#### [What is needed]
Give back exactly the lines of the entries below from the line with "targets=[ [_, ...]" to the line with "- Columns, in", inclusive, and only those.

Dataset excerpts:
_ _ _ _ _ _ _
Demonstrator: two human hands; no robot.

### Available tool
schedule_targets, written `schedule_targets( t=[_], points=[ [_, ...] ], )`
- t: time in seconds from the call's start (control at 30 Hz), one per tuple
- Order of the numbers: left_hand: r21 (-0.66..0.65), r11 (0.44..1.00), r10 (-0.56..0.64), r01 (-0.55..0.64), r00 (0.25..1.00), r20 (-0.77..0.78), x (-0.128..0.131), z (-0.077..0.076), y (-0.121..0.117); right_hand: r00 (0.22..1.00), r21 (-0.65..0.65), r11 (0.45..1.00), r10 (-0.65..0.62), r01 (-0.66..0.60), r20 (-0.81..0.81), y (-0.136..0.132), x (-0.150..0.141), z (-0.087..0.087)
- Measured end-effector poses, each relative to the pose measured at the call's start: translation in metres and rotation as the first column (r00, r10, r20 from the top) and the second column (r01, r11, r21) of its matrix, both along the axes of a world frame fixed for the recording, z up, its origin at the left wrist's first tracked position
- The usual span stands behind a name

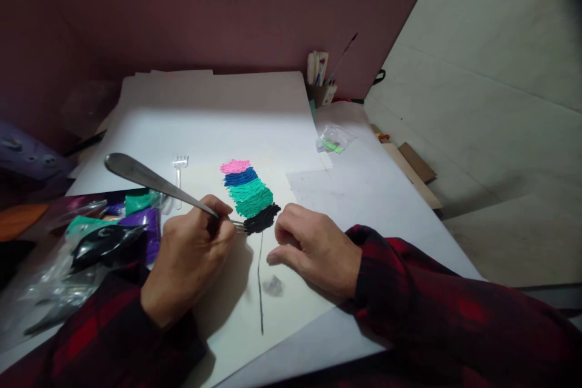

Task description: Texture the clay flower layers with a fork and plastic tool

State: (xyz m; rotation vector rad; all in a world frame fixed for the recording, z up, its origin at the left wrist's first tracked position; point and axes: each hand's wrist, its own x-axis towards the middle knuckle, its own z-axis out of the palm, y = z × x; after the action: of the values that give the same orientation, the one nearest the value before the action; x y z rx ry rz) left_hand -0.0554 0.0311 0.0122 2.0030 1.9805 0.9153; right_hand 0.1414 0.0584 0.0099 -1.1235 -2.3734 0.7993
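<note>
My left hand (pixel 193 248) is closed round a metal fork (pixel 159 183), its handle slanting up to the left. The fork's tines touch the left edge of a black band of clay (pixel 262 219). Above that band are textured bands of green clay (pixel 250 197), blue clay (pixel 240 177) and pink clay (pixel 235 167) on a cream sheet of paper (pixel 236 327). A dark drawn line (pixel 260 279) runs down from the black band, beside a grey smudge (pixel 273 285). Curled loosely, my right hand (pixel 318 248) rests just right of the black clay, with nothing visible in it.
Plastic bags of coloured clay (pixel 109 242) crowd the left side. A clear plastic fork (pixel 179 179) lies behind my left hand. Farther back are large white sheets (pixel 204 103), a pen holder (pixel 322 94) and a small clear bag (pixel 335 139). Cardboard (pixel 413 163) stands beyond the right edge.
</note>
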Motion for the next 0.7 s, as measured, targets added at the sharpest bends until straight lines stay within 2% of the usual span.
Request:
schedule_targets(
  t=[0.37,0.57,0.7],
  points=[
    [-0.012,1.0,-0.013,0.013,1.0,-0.006,-0.0009,0.0024,-0.0017,1.0,0.011,1.0,0.002,-0.002,0.001,-0.0003,-0.0008,-0.0001],
    [0.094,0.995,0.022,-0.027,0.998,0.062,0.0004,0.002,-0.003,1.0,-0.002,1.0,-0.002,0.002,0.005,-0.0003,-0.0002,-0.0003],
    [0.104,0.995,-0.009,0.002,0.998,0.067,0.0013,-0.0008,-0.0011,1.0,0.002,1.0,-0.003,0.003,0.004,-0.0003,0.0004,-0.0003]
  ],
)
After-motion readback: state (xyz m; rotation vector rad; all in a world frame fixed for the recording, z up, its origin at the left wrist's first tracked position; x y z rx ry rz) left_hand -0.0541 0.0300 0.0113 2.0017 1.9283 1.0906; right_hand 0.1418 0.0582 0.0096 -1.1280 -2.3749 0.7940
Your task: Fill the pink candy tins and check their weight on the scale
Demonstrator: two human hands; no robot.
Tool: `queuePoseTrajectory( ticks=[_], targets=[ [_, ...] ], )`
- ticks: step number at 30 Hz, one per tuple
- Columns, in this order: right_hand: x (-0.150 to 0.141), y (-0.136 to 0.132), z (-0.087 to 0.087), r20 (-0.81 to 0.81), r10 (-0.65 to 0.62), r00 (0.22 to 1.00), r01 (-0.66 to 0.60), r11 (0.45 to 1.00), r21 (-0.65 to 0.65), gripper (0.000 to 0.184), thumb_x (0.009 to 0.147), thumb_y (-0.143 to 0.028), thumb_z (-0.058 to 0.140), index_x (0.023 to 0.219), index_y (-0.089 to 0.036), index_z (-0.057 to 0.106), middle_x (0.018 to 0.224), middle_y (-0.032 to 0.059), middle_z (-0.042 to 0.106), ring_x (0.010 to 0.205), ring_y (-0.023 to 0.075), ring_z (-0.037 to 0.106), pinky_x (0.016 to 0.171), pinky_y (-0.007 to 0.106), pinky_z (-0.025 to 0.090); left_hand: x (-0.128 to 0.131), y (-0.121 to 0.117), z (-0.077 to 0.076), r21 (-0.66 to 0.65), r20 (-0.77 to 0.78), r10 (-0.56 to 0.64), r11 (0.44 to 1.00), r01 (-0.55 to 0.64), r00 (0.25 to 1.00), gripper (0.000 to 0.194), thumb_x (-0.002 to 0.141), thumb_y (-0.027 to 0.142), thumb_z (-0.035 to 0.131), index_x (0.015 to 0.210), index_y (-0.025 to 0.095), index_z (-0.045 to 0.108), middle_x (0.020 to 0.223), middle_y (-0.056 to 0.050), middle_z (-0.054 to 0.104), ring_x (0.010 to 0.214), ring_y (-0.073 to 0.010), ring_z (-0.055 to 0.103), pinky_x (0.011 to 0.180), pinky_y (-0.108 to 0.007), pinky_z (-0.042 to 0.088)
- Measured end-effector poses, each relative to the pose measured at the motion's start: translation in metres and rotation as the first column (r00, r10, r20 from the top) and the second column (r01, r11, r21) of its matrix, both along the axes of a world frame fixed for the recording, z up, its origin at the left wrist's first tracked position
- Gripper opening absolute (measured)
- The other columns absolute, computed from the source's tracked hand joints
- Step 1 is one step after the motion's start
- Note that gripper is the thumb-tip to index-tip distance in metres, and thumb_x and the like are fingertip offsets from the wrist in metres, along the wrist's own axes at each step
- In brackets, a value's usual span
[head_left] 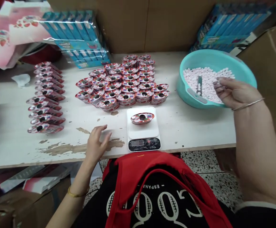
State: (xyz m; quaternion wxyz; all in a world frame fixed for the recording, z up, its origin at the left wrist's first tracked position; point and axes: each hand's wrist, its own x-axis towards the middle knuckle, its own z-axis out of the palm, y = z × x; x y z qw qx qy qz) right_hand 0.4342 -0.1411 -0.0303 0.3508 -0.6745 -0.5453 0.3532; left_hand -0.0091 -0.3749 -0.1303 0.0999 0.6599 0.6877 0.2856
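Over the right side of a turquoise basin point(187, 95), my right hand point(237, 91) has its fingers curled together; whatever they hold, if anything, is hidden. Small white pellets point(209, 77) fill the basin's bottom, and a narrow greyish tool point(199, 85) lies among them. My left hand point(97, 141) rests near the table's front edge, empty, thumb and fingers apart. Right of it is a white digital scale point(144, 131) with a black panel. On the scale stands one red-and-white printed packet point(142, 118), oval from above, with a dark round hole in its top.
Several similar packets point(128, 83) stand grouped behind the scale, and a column of them point(46, 98) lines the left. Blue wrapped box packs point(81, 38) and another blue stack point(225, 28) stand at the back. A cardboard box point(263, 53) is at the right.
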Motion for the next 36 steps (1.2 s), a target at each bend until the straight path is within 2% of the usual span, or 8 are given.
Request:
queuePoseTrajectory(
  ticks=[2,4,6,10,16,32,34,36],
  targets=[
    [-0.032,-0.023,0.012,-0.304,0.071,0.95,-0.095,0.993,-0.064,0.018,0.091,-0.009,0.056,0.075,-0.016,0.057,0.078,0.0033,0.055,0.066,0.0054,0.051,0.062,0.025,0.039,-0.002,-0.016,-0.014,-0.03,-0.024,0.041,0.999,-0.042,0.999,0.031,0.091,0.036,0.054,0.116,0.018,0.057,0.107,-0.01,0.063,0.104,-0.023,0.059,0.091,-0.039,0.049],
    [-0.068,-0.047,0.019,-0.365,0.164,0.916,-0.2,0.978,-0.065,0.007,0.084,-0.008,0.063,0.081,-0.015,0.063,0.074,0.0023,0.058,0.063,0.0067,0.052,0.06,0.026,0.039,0.0,-0.027,-0.024,-0.043,-0.055,0.062,0.997,-0.064,0.997,0.034,0.09,0.036,0.055,0.119,0.019,0.057,0.111,-0.011,0.062,0.108,-0.0248,0.058,0.093,-0.041,0.048],
    [-0.102,-0.067,0.021,-0.308,0.348,0.885,-0.382,0.923,-0.053,0.004,0.082,-0.014,0.067,0.086,-0.014,0.067,0.068,0.0014,0.06,0.059,0.0085,0.051,0.059,0.027,0.041,0.004,-0.032,-0.031,-0.036,-0.092,0.073,0.996,-0.076,0.993,0.034,0.089,0.035,0.056,0.12,0.02,0.058,0.115,-0.012,0.061,0.111,-0.0267,0.056,0.096,-0.045,0.046],
    [-0.151,-0.091,0.011,-0.087,0.666,0.741,-0.667,0.745,0.013,0.004,0.084,-0.02,0.063,0.084,-0.019,0.066,0.075,0.0016,0.062,0.067,0.0134,0.056,0.064,0.03,0.045,0.007,-0.034,-0.037,0.009,-0.117,0.077,0.997,-0.076,0.99,0.032,0.089,0.034,0.056,0.118,0.022,0.059,0.115,-0.011,0.061,0.11,-0.027,0.056,0.096,-0.045,0.044],
    [-0.179,-0.099,-0.004,0.296,0.766,0.571,-0.804,0.594,0.012,0.014,0.087,-0.011,0.053,0.082,-0.018,0.064,0.085,0.0054,0.061,0.083,0.0179,0.057,0.078,0.033,0.045,0.004,-0.033,-0.041,0.043,-0.119,0.077,0.996,-0.073,0.99,0.03,0.088,0.034,0.057,0.116,0.023,0.06,0.114,-0.01,0.062,0.108,-0.0268,0.057,0.095,-0.044,0.044],
    [-0.185,-0.098,-0.003,0.326,0.783,0.53,-0.834,0.551,0.034,0.019,0.086,-0.007,0.051,0.096,-0.016,0.064,0.099,0.0093,0.059,0.095,0.0209,0.057,0.089,0.036,0.047,0.003,-0.033,-0.044,0.061,-0.143,0.084,0.995,-0.076,0.986,0.031,0.088,0.033,0.059,0.117,0.023,0.06,0.114,-0.01,0.062,0.108,-0.0256,0.058,0.095,-0.042,0.042],
    [-0.183,-0.096,-0.003,0.25,0.76,0.599,-0.796,0.599,0.087,0.015,0.086,-0.009,0.054,0.092,-0.017,0.065,0.095,0.0076,0.061,0.092,0.0198,0.058,0.087,0.036,0.047,0.004,-0.034,-0.044,0.058,-0.137,0.085,0.995,-0.078,0.987,0.031,0.087,0.033,0.059,0.116,0.022,0.061,0.114,-0.01,0.062,0.108,-0.0253,0.057,0.095,-0.041,0.042],
    [-0.178,-0.092,-0.002,0.045,0.708,0.704,-0.708,0.697,0.11,0.008,0.086,-0.014,0.058,0.089,-0.017,0.065,0.089,0.0062,0.063,0.086,0.0178,0.059,0.082,0.035,0.049,0.004,-0.034,-0.044,0.059,-0.132,0.087,0.995,-0.08,0.987,0.031,0.087,0.033,0.059,0.116,0.021,0.061,0.114,-0.01,0.062,0.108,-0.0251,0.057,0.096,-0.041,0.041]
  ],
)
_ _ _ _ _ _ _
#### [Exercise output]
Tool: `queuePoseTrajectory( ticks=[_], targets=[ [_, ...] ], )`
- ticks: step number at 30 Hz, one per tuple
- Columns, in this order: right_hand: x (-0.150 to 0.141), y (-0.136 to 0.132), z (-0.087 to 0.087), r20 (-0.81 to 0.81), r10 (-0.65 to 0.62), r00 (0.22 to 1.00), r01 (-0.66 to 0.60), r11 (0.45 to 1.00), r21 (-0.65 to 0.65), gripper (0.000 to 0.184), thumb_x (0.009 to 0.147), thumb_y (-0.143 to 0.028), thumb_z (-0.058 to 0.140), index_x (0.023 to 0.219), index_y (-0.089 to 0.036), index_z (-0.057 to 0.106), middle_x (0.018 to 0.224), middle_y (-0.032 to 0.059), middle_z (-0.042 to 0.106), ring_x (0.010 to 0.205), ring_y (-0.023 to 0.075), ring_z (-0.037 to 0.106), pinky_x (0.016 to 0.171), pinky_y (-0.007 to 0.106), pinky_z (-0.025 to 0.090); left_hand: x (-0.128 to 0.131), y (-0.121 to 0.117), z (-0.077 to 0.076), r21 (-0.66 to 0.65), r20 (-0.77 to 0.78), r10 (-0.56 to 0.64), r11 (0.44 to 1.00), r01 (-0.55 to 0.64), r00 (0.25 to 1.00), gripper (0.000 to 0.194), thumb_x (-0.002 to 0.141), thumb_y (-0.027 to 0.142), thumb_z (-0.035 to 0.131), index_x (0.015 to 0.210), index_y (-0.025 to 0.095), index_z (-0.045 to 0.108), middle_x (0.020 to 0.223), middle_y (-0.056 to 0.050), middle_z (-0.054 to 0.104), ring_x (0.010 to 0.214), ring_y (-0.073 to 0.010), ring_z (-0.055 to 0.103), pinky_x (0.011 to 0.180), pinky_y (-0.108 to 0.007), pinky_z (-0.042 to 0.088)

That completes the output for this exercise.